Minn. Cracks Down On Enrollment Contractors
Minnesota officials announced that they are cutting grants to more than a dozen groups that enlisted last year to help with health insurance enrollment. Meanwhile, groups in Connecticut and Illinois have filed discrimination complaints charging that the federal government did not properly alert some immigrant groups before it canceled their health premium subsidies.
Minneapolis Star-Tribune: After A Rocky Year, MNsure Overhauls Consumer Outreach Grants
Minnesota’s online insurance exchange, MNsure, has cut more than a dozen agencies from its roster of enrollment subcontractors after concluding that the $4.7 million outreach effort lacked proper oversight in 2014 and needed an overhaul for its second year. The cuts include last year's biggest contractor -- Minnesota Community Action Partnership -- a coalition that included Community Action of Minneapolis, a nonprofit that shut down last month when it came under investigation for possible misuse of public funds (Kennedy, 10/2).

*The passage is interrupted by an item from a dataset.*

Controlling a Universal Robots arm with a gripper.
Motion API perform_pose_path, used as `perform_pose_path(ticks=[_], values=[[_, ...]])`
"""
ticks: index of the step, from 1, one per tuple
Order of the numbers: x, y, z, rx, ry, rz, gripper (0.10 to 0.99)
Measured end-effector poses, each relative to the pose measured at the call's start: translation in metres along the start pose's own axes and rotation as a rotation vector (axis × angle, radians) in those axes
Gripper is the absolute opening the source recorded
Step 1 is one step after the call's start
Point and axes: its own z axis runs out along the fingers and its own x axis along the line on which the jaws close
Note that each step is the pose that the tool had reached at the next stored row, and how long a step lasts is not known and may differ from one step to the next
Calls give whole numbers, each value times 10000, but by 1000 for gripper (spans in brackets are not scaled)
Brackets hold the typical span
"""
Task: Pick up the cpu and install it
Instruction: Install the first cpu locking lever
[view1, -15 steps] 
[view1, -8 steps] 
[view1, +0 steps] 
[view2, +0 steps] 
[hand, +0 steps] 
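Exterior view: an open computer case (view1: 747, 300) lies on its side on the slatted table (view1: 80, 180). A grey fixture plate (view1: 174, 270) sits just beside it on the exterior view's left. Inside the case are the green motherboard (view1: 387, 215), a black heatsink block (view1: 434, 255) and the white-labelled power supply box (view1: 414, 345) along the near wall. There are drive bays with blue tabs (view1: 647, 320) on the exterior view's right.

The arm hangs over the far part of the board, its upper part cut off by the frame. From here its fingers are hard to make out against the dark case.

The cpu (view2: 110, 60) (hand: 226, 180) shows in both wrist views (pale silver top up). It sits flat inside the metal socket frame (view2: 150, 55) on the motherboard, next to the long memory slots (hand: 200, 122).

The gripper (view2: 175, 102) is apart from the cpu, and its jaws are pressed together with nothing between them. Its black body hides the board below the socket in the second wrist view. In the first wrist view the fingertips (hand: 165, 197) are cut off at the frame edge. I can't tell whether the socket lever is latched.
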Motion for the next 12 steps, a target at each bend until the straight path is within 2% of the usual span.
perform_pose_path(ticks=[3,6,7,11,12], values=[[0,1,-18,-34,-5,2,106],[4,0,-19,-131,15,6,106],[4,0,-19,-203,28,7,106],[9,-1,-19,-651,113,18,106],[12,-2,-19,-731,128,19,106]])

WHYY: Philly Immigrant Group Joins In Discrimination Complaint Against HHS Over Language Hurdle
A Philadelphia group that's been helping immigrants sign up for coverage through the Affordable Care Act's new online marketplace has filed a complaint in hopes of blocking the U.S. Department of Health and Human Services from canceling coverage due to "data-matching" issues. The Southeast Asian Mutual Assistance Associations Coalition, Inc. alleges that HHS failed to properly notify those whose primary language isn't English that they could lose their health coverage Sept. 30 if they didn't provide additional proof that they're in the U.S. legally (Gordon, 10/2).

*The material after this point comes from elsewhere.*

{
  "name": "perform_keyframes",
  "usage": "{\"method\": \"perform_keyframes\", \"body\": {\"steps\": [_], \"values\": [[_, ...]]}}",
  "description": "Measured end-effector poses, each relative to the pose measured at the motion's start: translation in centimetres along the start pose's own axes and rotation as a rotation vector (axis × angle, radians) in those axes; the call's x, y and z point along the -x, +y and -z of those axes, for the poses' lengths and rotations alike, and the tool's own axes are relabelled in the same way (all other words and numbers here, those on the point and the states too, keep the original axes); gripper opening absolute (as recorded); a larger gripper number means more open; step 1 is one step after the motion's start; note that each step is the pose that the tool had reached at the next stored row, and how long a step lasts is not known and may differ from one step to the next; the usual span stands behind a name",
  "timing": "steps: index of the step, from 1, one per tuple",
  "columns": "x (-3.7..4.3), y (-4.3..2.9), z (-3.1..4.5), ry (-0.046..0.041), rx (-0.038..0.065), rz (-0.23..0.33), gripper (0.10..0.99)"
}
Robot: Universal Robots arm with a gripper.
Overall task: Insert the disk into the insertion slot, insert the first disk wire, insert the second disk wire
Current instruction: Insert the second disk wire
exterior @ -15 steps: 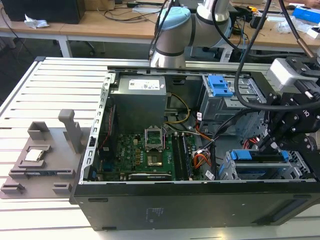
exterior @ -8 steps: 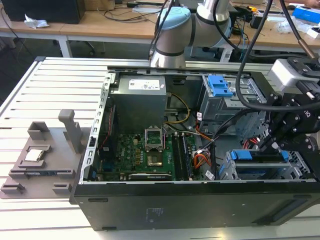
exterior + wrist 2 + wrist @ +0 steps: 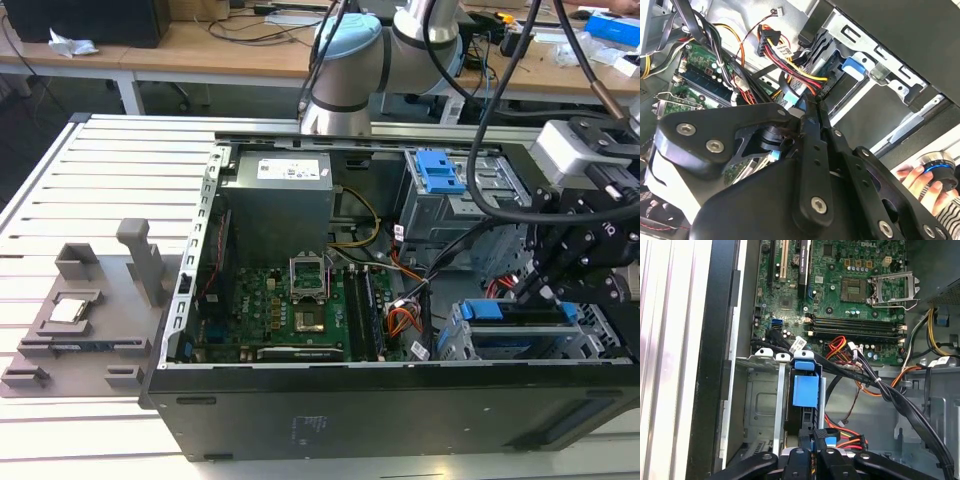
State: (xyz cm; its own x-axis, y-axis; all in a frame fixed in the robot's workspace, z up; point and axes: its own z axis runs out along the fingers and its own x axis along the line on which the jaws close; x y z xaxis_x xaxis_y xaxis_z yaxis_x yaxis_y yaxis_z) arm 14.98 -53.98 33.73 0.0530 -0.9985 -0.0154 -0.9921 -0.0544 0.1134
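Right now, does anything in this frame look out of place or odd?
One thing: a person's hand shows in the second wrist view, just outside the computer case near the gripper. Inside, the loose cables look untidy, not damaged.

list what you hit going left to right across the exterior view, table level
grey parts tray → motherboard → orange wire bundle → disk in the insertion slot → gripper

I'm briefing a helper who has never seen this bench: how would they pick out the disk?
Find the open black computer case on the slatted table, then go to its corner at the exterior view's right, under the black gripper. The disk sits in the grey cage there, marked by its bright blue carrier, lower than the other blue latch.
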Motion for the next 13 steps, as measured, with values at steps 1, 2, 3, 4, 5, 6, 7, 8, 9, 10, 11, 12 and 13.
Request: {"method": "perform_keyframes", "body": {"steps": [1,2,3,4,5,6,7,8,9,10,11,12,13], "values": [[0.0,0.0,-0.09,-0.0015,0.0,0.0,0.145],[-0.01,0.01,-0.13,-0.0009,0.0,0.0,0.145],[-0.01,0.0,-0.14,-0.0004,0.0,0.0,0.145],[-0.01,0.0,-0.14,-0.0003,0.0,0.0,0.145],[-0.01,0.0,-0.14,-0.0002,0.0,0.0,0.145],[-0.01,-0.01,-0.16,-0.0006,0.0,0.0,0.145],[-0.01,0.0,-0.16,-0.0005,0.0,0.0,0.145],[-0.01,-0.01,-0.17,-0.0009,0.0,0.0,0.145],[-0.01,-0.01,-0.19,-0.0011,0.0,0.0,0.145],[-0.01,-0.01,-0.19,-0.001,0.0,0.0,0.157],[-0.01,-0.01,-0.19,-0.0011,0.0,0.0,0.22],[-0.01,-0.01,-0.14,-0.0008,0.0,0.0,0.22],[0.0,0.01,-0.01,-0.0017,0.0,0.0,0.22]]}}
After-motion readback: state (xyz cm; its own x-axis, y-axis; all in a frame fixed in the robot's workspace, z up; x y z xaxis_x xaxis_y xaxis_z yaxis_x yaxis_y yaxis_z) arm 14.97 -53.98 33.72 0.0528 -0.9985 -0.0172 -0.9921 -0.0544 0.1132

Modern Healthcare: Immigrants With Canceled Exchange Plans File Discrimination Complaints Against HHS
A pair of complaints alleging that HHS discriminated against federal exchange enrollees who aren't proficient in English or Spanish have been filed with the agency's Office of Civil Rights. ... Last month, HHS announced that 115,000 individuals who had failed to resolve problems with their applications related to immigration status would have their plans canceled at the end of September. But letters notifying individuals about the problems were sent only in English and Spanish. ... The complaints were filed by the Illinois Coalition for Immigrant and Refugee Rights (ICIRR) and the Southeast Asian Mutual Assistance Associations Coalition (SEAMAAC) in Philadelphia on behalf of their clients. They are being represented by the National Immigration Law Center and the law firm Holland & Knight (Demko, 10/2).

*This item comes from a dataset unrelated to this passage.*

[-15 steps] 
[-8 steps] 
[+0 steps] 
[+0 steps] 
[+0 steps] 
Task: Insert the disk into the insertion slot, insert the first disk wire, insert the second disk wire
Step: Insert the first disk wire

And on the issue of Medicaid expansion --
The Washington Post: McAuliffe Aide Suggested Job For Senator’s Daughter If He Remained In His Seat
Virginia Gov. Terry McAuliffe’s chief of staff left a voice-mail message for a Democrat who was on the verge of quitting the General Assembly in June, saying that the senator’s daughter might get a top state job if he stayed to support the governor’s push to expand Medicaid, according to descriptions from three people who heard the recording. Then-Sen. Phillip P. Puckett wound up resigning, flipping control of the chamber to Republicans and thwarting McAuliffe’s signature goal of expanding health coverage under the Affordable Care Act (Vozzella, 10/2).
AL.com: Parker Griffith's Plan: Expanding Medicaid And Maybe Gambling, Education Lottery, Cutting Or Ending Capital Gains Tax
Democrat Parker Griffith released today his "Plan for Alabama's Future" a political blueprint of what he wants to do if elected governor. At the heart of the plan, not surprisingly, are the central themes of his campaign- expanding Medicaid using billions of dollars from the Affordable Care Act, support for a lottery for education and the creation of 130,000 new jobs, many of them coming from the expansion of Medicaid (Dean, 10/2).